Por añadidura, las emociones que se despliegan apoyándose en la garantía empática pueden acumular rencores solapados, compensados por idealización, volviéndose a la larga inanalizables.

La empatía eficaz requiere un estado de soltura que garantice distancia en el seno de la cercanía.

De otro modo se plantea el riesgo de fusionalidad sin distancia operativa o de mutar las respuestas contratransferenciales positivas en formas de sometimiento o de ocupación por contraidentificación proyectiva9 (Grinberg).

En este último caso se afecta la generación de distancia operativa en la medida que un estado del analizando coloniza la mente del analista, y la acción diferida que da posibilidad a elaborar intervenciones basadas en el valor verdad se sustituyen por búsquedas de alivio, descarga o retaliación.

Una guía adecuada respecto de la funcionalidad del compromiso emocional y cognitivo es la percepción de autonomía conservada en el seno mismo de la resonancia empática admitida.

Un ejemplo notable de su ejercicio es la recomendación de Frieda Fromm Reichman, en el tratamiento de psicóticos graves, de imitar sus actitudes corporales, por ejemplo, replegándose al modo fetal en un rincón, para entender en algo como se vive el mundo desde tal posición.10

Lo que en grado variable sirve para cualquier análisis, y también para mostrar la profundidad que siempre supone ese ponerse en el lugar del otro y salirse –relativamente– del propio.

El del analista resulta de la composición de fuerzas que juegan en el campo, y es función de las mismas, en el sentido que su consistencia se recrea en el conjunto de operaciones que despliega.

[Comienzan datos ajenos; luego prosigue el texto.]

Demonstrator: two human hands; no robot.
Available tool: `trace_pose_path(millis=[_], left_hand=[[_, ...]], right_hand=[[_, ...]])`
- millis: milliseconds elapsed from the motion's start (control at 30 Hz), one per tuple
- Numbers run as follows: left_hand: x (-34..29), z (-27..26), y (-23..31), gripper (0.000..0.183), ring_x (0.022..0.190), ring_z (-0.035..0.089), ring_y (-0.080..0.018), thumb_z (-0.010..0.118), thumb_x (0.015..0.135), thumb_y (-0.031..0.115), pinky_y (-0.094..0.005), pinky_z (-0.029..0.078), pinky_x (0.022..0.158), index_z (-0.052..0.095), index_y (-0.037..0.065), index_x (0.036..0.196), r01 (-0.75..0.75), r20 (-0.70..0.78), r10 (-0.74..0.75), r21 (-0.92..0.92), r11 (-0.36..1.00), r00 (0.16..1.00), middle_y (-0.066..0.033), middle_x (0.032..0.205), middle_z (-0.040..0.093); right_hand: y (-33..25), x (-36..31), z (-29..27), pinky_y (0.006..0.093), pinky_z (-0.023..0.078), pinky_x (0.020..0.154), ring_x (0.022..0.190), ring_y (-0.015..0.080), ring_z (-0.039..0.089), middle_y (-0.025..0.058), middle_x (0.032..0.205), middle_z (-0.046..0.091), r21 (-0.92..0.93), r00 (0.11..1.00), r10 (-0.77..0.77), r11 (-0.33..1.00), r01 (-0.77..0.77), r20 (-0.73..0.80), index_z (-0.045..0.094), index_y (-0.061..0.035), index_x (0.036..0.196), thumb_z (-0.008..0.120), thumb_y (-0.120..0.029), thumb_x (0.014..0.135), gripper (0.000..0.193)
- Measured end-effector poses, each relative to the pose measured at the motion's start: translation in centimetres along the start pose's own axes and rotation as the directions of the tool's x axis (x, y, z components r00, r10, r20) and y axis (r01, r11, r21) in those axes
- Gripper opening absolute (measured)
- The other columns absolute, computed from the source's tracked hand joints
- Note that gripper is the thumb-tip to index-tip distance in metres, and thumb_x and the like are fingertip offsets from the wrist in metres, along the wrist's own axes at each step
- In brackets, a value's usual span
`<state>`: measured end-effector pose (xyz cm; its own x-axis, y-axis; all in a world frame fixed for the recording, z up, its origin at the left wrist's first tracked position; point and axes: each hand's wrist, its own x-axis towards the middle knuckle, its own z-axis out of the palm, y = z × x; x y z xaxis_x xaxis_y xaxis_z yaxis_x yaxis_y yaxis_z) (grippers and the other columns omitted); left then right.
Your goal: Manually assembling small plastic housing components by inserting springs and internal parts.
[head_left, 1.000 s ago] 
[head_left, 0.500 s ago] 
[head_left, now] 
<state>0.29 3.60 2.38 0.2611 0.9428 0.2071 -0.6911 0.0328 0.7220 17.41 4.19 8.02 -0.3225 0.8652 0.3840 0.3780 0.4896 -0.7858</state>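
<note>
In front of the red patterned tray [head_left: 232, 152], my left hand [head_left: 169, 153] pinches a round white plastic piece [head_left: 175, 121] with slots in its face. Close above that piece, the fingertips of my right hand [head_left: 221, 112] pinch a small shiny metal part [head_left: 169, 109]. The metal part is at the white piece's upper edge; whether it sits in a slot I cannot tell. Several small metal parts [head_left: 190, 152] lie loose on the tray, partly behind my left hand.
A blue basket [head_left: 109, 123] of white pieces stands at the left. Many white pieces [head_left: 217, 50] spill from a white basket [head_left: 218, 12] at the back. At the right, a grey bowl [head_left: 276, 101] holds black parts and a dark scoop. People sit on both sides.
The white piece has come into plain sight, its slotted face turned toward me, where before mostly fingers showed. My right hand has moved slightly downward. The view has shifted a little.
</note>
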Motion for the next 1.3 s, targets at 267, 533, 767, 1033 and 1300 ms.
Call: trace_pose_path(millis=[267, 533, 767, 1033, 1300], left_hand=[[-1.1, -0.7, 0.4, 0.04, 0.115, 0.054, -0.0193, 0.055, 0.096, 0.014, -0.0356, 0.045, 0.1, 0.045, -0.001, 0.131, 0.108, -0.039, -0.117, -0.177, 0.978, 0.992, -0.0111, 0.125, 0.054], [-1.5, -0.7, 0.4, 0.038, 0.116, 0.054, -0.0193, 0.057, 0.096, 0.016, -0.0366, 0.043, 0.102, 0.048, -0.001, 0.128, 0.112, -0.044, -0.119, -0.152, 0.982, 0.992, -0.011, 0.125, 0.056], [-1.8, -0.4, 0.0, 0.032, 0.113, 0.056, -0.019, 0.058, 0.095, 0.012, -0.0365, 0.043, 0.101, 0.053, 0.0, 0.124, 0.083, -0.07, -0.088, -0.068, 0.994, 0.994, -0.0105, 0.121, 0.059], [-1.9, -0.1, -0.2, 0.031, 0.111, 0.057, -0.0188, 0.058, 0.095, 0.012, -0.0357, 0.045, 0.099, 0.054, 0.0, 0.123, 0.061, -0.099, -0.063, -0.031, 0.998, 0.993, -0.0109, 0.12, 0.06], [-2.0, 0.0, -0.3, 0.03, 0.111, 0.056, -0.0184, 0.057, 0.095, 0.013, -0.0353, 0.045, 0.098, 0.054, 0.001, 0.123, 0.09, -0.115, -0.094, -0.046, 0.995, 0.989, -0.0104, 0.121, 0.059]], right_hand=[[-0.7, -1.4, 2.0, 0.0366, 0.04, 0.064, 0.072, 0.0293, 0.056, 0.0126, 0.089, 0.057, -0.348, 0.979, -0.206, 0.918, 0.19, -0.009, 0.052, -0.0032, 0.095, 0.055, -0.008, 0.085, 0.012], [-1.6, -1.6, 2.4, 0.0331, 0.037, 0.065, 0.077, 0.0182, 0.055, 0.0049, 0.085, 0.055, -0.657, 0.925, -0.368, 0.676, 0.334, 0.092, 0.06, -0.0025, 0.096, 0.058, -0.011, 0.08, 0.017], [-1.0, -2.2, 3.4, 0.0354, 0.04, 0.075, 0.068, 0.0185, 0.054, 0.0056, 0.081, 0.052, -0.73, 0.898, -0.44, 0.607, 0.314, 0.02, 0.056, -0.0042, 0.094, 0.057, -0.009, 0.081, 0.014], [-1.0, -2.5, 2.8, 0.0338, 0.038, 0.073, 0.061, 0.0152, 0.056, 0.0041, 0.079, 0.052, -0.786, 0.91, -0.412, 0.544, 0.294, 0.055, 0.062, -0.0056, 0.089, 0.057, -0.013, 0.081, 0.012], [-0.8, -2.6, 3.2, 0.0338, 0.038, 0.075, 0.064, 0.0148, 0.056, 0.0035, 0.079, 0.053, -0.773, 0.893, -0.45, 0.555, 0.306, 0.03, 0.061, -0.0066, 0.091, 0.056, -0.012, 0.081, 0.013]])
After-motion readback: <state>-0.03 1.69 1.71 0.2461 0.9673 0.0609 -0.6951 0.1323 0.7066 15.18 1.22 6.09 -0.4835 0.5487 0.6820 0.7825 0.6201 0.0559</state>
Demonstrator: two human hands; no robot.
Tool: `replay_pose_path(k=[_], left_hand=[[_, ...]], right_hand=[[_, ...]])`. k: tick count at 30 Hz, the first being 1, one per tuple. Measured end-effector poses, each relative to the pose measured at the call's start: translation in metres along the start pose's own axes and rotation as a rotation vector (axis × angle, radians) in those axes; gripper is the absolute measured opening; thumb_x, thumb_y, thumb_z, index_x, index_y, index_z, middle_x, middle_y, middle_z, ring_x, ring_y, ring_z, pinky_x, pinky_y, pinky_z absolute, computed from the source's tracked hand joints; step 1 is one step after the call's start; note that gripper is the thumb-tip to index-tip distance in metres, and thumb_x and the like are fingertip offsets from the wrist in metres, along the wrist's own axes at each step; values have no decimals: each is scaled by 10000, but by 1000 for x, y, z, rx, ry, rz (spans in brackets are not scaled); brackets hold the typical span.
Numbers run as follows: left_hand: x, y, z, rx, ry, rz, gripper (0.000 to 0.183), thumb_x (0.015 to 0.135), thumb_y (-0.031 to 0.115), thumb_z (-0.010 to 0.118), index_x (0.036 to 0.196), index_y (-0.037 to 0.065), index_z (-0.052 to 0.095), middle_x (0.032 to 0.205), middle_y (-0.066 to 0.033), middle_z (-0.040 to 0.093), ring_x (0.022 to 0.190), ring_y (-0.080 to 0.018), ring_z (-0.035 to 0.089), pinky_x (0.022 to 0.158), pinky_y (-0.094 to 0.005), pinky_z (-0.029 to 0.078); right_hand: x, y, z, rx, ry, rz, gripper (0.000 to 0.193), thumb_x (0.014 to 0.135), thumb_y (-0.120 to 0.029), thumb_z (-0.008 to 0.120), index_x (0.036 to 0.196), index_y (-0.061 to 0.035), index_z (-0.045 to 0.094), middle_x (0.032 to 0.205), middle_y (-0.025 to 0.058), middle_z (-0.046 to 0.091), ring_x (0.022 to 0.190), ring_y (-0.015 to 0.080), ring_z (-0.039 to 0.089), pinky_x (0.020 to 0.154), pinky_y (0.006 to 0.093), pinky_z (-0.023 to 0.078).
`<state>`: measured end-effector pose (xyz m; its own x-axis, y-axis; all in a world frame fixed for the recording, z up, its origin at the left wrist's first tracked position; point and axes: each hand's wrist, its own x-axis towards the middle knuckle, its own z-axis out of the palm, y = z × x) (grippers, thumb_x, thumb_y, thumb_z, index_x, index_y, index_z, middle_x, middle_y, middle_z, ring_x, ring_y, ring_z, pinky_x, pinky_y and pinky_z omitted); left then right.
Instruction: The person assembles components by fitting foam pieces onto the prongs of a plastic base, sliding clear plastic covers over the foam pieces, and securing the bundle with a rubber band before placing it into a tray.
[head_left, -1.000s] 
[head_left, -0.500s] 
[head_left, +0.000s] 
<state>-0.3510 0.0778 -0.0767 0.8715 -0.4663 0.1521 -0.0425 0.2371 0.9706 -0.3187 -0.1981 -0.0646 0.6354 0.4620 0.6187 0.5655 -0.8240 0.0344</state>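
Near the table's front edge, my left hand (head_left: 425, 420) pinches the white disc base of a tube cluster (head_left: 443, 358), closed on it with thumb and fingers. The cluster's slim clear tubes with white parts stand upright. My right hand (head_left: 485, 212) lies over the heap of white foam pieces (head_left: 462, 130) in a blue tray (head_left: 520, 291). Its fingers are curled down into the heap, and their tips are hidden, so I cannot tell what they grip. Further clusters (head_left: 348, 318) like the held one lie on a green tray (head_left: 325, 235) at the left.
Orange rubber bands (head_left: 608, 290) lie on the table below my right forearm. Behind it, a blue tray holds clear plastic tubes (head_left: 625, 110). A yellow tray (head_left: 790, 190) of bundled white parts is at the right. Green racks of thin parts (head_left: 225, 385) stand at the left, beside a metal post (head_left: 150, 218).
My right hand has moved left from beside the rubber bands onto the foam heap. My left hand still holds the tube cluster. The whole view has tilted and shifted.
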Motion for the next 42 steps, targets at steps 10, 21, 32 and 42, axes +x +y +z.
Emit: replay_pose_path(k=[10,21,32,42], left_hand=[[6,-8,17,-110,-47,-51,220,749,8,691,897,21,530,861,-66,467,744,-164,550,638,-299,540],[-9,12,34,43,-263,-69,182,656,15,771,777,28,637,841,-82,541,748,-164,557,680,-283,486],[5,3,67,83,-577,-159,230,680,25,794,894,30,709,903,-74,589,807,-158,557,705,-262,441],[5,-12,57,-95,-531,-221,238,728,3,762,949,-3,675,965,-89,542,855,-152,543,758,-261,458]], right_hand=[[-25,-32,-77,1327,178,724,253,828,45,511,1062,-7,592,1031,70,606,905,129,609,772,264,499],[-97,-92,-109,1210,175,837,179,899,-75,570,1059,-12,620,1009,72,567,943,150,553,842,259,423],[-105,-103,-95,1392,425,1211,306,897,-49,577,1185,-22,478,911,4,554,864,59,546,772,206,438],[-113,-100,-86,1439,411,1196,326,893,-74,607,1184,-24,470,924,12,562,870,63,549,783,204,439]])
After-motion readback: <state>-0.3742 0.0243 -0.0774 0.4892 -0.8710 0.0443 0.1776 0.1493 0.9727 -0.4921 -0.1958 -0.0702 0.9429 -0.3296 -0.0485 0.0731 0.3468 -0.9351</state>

En tales casos la persona (psicológica) del analista y los aspectos de su Self hiperadaptado en alguna proporción se desarman, quedando en una disponibilidad cuasi despersonalizante.11

La inmersión en una experiencia fundamental compartida no supone un ejercicio agotador y sacrificial; en el “buen uso” de la empatía, la interioridad del analista se amplía, mientras que del lado del analizando se enriquece el metabolismo de lo vivido.

Todo esto constituye lo opuesto a lo que Enrique Pichon Rivière denominara psiquiatras –o psicoanalistas– “a distancia”.

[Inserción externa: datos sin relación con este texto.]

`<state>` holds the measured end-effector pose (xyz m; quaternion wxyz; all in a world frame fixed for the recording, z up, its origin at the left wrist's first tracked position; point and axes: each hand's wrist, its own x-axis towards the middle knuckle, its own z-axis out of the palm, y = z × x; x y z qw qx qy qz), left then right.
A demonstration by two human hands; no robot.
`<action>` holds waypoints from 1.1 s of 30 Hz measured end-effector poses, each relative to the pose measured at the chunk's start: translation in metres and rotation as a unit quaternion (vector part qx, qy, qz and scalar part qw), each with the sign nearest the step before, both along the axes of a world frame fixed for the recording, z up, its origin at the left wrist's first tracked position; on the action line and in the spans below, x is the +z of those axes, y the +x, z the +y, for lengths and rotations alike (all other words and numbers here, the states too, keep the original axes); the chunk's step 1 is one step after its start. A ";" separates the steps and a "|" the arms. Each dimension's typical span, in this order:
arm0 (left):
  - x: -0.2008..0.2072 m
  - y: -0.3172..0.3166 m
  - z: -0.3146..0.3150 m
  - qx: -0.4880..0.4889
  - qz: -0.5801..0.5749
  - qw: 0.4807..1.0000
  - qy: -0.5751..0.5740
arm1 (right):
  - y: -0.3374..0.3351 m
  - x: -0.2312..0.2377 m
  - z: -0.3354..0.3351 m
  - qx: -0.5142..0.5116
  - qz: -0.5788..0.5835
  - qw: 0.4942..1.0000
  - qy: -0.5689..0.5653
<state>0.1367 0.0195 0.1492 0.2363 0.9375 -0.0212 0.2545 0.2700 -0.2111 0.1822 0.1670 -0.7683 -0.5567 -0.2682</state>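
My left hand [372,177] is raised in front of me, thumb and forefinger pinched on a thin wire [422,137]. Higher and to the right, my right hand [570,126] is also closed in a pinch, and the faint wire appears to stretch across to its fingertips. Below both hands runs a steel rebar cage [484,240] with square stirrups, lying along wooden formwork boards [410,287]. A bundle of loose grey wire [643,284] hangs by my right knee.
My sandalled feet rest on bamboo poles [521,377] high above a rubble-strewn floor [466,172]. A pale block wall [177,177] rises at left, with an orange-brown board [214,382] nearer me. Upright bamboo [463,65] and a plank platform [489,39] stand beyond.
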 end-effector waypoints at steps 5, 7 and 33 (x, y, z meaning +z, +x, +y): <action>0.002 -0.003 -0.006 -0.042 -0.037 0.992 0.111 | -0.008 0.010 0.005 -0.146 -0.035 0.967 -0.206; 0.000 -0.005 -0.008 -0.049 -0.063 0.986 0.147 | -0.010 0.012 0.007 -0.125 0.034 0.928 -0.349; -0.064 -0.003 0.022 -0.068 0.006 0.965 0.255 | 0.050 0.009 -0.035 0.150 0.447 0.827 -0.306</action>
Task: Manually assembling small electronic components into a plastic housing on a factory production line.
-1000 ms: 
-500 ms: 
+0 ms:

Hace al punto de disponibilidades latentes, muchas de ellas desconocidas, y de contar confiadamente con posibilidades de usarlas en transferencia.

Lo cual se funda en la activación de identificaciones continentes y amigables –regresión funcional– pero sosteniendo la órbita de circulación excentrada, que preserva de actitudes pedagógicas o paternales, que clausuren en clave bondadosa el sentido del análisis.

Es por todo esto que hablamos de percepción flotante, pues se trata de recurrir a cuantas disponibilidades de captación el analista posea, manteniendo la sustancia de la indicación freudiana en tanto reconoce la vectorialidad nómade de una atención con la que hallamos en tanto no busquemos.

Cada fragmento convoca un eje de conjunción o de dislocación de sentidos, los que se elaboran, disipan o disocian; estos últimos impregnarán con su presencia virtual y activable a los sucesivos campos, empobreciéndolos si los parasitan, como en el caso del baluarte.

Pacto del cual cabe destacar su malignidad: barrio vienés donde todos los delincuentes irían a refugiarse, como apuntara Freud en su alegoría.